Interesting Smoke Oneshot, Looking forward to the final Qview...


----------



## zopi (Sep 10, 2009)

heh...was thinking...hawaian night...smoked spam and pineapples....

Drink enough kamikazes and it won't matter how it comes out! 

I bet the ham was good!


----------



## jarhead1963 (Sep 10, 2009)

Hey Oneshot! That ham is lookin real good so far.


----------



## fishawn (Sep 10, 2009)

You should really like it, if the wood used fits your taste buds. Lotsa smoked SPAM or processed HAM smokes have been done here....... Maybe not ALL reported, but they have been done  (I being one) and it was pretty good.... No regrets..... Next time Aunt Beatrice gives me one for Christmas, I'm looking up this post....
	

	
	
		
		



		
		
	


	





Nice Work!


----------



## oneshot (Sep 10, 2009)

I cut off a hunk to taste it and although I really screwed up it has a nice combination ham, pineapple and maplely taste to it. I put it into the fridge till I have time to put it on the slicer. I'll have plenty of some delicious ham for sammies now. I'll post the final pics after slicing and please don't ask how I screwed up.....LOL


----------



## fishawn (Sep 10, 2009)

Uh....Wellllllll......I wanna know what or how you screwed up (KINDA)
if it is all in good taste for us all to view.... Just remember, you could have a Montana ELK hanging from garage rafters above yer head fall down on you while you are trying to skin it...... Garage rafters broke & cuts ALL OVER my buddy.


----------



## cowgirl (Sep 10, 2009)

It sounds interesting. I'm actually fond of smoked spam now. lol  Looking forward to your pics.


----------



## fire it up (Sep 10, 2009)

I would also like to know what was screwed up oneshot, at the very least it can help us avoid that mistake in any future smokes.
Fishawn, no to laugh cause I'm sure atthe time it wasn't funny but that was one hell of a funny story, long as you and your meat were ok then I will proceed to laugh to myself


----------



## DanMcG (Sep 10, 2009)

oneshot, you got to spill the beans now on the screw up...you brought it up.
I do CB and ham with clove and I love it , glad to see someone else does it too.


----------



## pandemonium (Sep 12, 2009)

no pic of the final meat?


----------



## mballi3011 (Sep 12, 2009)

I smell a whitch hunt acommin there one shot. You are gonna have to own up to the big boo boo. You have sparked the hint of curiousity of this here morning. Your in everyones sites.


----------



## beer-b-q (Sep 12, 2009)

Hey oneshot, ever notice that when you said don't ask how you screwed up everyone started asking?

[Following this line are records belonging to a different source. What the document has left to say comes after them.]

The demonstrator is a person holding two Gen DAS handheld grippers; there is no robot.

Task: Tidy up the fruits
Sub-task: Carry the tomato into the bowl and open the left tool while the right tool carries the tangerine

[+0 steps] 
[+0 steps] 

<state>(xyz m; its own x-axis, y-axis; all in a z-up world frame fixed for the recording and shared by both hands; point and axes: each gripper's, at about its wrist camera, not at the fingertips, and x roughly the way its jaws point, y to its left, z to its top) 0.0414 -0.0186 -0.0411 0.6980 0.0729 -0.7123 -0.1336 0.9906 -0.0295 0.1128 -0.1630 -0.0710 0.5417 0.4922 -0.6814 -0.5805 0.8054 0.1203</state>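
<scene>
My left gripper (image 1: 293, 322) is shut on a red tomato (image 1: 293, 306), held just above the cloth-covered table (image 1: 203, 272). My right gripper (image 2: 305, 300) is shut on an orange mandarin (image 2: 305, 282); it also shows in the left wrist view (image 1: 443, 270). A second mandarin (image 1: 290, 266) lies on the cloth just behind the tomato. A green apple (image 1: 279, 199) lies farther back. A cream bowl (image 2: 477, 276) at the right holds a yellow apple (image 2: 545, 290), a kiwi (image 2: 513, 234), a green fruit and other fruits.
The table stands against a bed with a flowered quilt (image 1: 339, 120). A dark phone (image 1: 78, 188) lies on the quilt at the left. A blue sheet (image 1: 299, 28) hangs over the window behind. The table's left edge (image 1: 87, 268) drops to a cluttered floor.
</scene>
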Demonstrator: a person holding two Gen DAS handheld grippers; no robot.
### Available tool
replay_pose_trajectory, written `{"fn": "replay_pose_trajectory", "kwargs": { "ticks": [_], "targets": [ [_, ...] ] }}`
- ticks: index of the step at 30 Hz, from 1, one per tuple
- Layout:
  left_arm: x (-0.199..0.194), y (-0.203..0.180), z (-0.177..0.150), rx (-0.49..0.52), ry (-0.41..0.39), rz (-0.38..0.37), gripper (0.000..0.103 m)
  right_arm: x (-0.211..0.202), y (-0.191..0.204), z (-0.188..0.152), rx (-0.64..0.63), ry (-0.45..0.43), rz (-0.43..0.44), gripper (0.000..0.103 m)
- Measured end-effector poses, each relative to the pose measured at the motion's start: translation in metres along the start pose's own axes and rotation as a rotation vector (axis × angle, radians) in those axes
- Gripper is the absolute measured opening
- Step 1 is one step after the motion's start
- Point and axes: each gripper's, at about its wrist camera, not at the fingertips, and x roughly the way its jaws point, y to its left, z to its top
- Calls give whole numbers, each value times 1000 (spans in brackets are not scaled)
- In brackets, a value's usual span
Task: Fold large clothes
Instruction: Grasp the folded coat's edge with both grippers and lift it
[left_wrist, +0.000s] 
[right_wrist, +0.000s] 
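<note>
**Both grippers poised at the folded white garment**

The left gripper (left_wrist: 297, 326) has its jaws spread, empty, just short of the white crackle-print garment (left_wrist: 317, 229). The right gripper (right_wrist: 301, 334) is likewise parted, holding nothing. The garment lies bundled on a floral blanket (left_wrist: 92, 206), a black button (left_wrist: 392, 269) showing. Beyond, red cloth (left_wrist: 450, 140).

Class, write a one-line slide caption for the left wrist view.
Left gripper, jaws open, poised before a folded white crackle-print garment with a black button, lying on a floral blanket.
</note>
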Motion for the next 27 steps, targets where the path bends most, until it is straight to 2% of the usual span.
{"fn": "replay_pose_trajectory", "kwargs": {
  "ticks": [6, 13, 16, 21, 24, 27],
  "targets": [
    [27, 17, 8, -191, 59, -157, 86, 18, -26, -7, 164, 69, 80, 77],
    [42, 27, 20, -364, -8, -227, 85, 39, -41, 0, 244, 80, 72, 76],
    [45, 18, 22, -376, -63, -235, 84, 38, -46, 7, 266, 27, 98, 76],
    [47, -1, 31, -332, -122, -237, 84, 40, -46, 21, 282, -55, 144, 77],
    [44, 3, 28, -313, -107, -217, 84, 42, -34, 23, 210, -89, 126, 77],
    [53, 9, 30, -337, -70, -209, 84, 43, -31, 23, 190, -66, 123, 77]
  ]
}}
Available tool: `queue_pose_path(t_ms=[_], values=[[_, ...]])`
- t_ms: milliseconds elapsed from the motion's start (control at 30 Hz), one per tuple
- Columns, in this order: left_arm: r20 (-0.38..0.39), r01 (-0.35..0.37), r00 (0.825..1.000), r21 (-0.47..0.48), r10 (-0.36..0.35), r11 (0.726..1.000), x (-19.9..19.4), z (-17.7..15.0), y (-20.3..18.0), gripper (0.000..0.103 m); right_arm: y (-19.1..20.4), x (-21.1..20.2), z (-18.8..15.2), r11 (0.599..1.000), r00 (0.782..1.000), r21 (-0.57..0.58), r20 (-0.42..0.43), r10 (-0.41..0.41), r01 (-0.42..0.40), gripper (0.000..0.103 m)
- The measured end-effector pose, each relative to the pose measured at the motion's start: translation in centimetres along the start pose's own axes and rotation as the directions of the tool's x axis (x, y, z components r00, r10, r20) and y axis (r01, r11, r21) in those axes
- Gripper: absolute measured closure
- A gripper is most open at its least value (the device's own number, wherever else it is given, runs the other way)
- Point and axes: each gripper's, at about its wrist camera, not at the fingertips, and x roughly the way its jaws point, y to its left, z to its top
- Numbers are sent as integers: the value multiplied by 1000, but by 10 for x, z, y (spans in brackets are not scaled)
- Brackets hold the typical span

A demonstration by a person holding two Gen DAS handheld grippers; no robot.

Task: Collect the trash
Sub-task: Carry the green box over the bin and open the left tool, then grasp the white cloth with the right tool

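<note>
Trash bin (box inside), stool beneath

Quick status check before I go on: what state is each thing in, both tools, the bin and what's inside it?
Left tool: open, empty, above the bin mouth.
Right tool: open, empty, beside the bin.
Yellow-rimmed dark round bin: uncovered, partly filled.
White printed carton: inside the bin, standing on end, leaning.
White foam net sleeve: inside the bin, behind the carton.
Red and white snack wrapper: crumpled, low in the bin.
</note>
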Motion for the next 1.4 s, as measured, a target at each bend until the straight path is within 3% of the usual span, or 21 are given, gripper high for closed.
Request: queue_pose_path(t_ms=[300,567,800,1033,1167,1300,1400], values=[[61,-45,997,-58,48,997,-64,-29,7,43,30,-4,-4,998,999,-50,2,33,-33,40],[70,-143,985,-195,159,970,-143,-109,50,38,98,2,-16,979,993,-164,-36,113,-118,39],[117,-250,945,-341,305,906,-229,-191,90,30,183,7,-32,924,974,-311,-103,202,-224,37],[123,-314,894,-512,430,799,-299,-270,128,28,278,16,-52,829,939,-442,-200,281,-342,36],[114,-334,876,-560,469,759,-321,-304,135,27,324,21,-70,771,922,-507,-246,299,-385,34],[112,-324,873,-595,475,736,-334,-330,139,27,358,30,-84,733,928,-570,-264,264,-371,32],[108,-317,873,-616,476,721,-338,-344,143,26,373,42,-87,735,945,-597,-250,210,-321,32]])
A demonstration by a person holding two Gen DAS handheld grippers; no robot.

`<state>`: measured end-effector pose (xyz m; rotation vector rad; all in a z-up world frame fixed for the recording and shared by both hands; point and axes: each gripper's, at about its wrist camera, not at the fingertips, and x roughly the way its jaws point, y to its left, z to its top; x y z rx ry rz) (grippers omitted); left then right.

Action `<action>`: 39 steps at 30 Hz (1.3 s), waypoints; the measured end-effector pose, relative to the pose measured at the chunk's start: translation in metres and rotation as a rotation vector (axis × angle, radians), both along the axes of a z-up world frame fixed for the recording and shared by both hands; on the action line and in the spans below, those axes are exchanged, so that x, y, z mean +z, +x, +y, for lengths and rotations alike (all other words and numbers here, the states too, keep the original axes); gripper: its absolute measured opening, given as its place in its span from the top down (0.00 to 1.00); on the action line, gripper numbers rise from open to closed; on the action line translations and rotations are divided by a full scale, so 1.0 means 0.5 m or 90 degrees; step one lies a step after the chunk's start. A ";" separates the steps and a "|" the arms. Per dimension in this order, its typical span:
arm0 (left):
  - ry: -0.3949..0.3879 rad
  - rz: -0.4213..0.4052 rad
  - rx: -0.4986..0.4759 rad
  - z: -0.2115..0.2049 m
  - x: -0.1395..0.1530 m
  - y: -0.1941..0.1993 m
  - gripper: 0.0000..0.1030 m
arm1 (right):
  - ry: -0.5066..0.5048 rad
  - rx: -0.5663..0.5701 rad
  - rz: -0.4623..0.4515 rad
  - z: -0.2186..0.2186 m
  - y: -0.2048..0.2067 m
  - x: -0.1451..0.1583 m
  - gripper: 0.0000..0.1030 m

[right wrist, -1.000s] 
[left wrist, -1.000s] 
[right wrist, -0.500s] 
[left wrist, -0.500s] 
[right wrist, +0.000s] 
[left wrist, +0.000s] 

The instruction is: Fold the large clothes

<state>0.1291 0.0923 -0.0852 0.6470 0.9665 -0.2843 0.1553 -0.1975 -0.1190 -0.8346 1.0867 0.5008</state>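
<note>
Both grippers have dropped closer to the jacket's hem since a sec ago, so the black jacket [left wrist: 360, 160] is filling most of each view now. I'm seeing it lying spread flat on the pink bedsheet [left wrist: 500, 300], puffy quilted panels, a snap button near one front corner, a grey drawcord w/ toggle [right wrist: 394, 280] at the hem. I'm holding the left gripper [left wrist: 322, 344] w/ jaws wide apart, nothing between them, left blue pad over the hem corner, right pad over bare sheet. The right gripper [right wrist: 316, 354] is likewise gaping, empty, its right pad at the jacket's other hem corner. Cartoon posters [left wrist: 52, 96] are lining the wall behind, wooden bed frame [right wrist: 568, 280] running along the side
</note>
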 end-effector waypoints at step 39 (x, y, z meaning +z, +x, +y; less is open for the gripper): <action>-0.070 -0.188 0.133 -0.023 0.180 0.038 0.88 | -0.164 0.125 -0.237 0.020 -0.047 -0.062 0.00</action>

So how did you screw up???


----------



## oneshot (Sep 14, 2009)

Montana's Elk Revenge????? lol   Ouch, that had to hurt!!!!!!


----------



## oneshot (Sep 14, 2009)

Ok, y'all wanted to know how I screwed up. Well, can ya's keep a secret????
So can I, I ain't tellin!!! rotflmao
	

	
	
		
		



		
			














Sorry for the late final pics, been real busy. But here ya go......

Out of the smoker and after resting for awhile, lookin good so far and smells great.


Cut a piece off to taste, pretty good but I want to wait for the final taste test until after it's been in the fridge for 24 hours and had a chance for the smoke flavor to really permeate into the meat.


Ok, after being in the fridge for a day it's time for slicing. I'm slicing about 1/16 inch thick. It will fall apart if I slice it any thinner.




Now for a quick sammich. First the ham.


Then the mozzarella.


Then more ham. And into the nuker for 1 minute to warm it up and melt the cheese. I'm not adding anything else, I want the flavor of just the ham and cheese.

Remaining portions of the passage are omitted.